_Problem details:_
Find every line in the records below that holds the word "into" and copy it.
★ ★ ★ ★ ★ ★ ★
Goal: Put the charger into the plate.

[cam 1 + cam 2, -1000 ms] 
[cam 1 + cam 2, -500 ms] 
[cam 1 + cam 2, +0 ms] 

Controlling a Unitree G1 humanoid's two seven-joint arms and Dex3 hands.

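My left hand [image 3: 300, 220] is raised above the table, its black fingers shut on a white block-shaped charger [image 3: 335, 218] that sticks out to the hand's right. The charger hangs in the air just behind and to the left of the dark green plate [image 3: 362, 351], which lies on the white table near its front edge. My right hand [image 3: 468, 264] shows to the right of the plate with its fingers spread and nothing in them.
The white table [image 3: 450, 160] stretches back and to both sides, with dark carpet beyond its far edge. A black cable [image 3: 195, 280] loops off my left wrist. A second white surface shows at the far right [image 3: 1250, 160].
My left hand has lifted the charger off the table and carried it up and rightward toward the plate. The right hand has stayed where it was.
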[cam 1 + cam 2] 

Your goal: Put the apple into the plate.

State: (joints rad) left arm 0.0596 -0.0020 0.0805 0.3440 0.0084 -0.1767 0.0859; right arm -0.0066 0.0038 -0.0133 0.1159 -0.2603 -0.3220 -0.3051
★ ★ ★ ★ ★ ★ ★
_Exercise result:_
Goal: Put the charger into the plate.
Your goal: Put the apple into the plate.

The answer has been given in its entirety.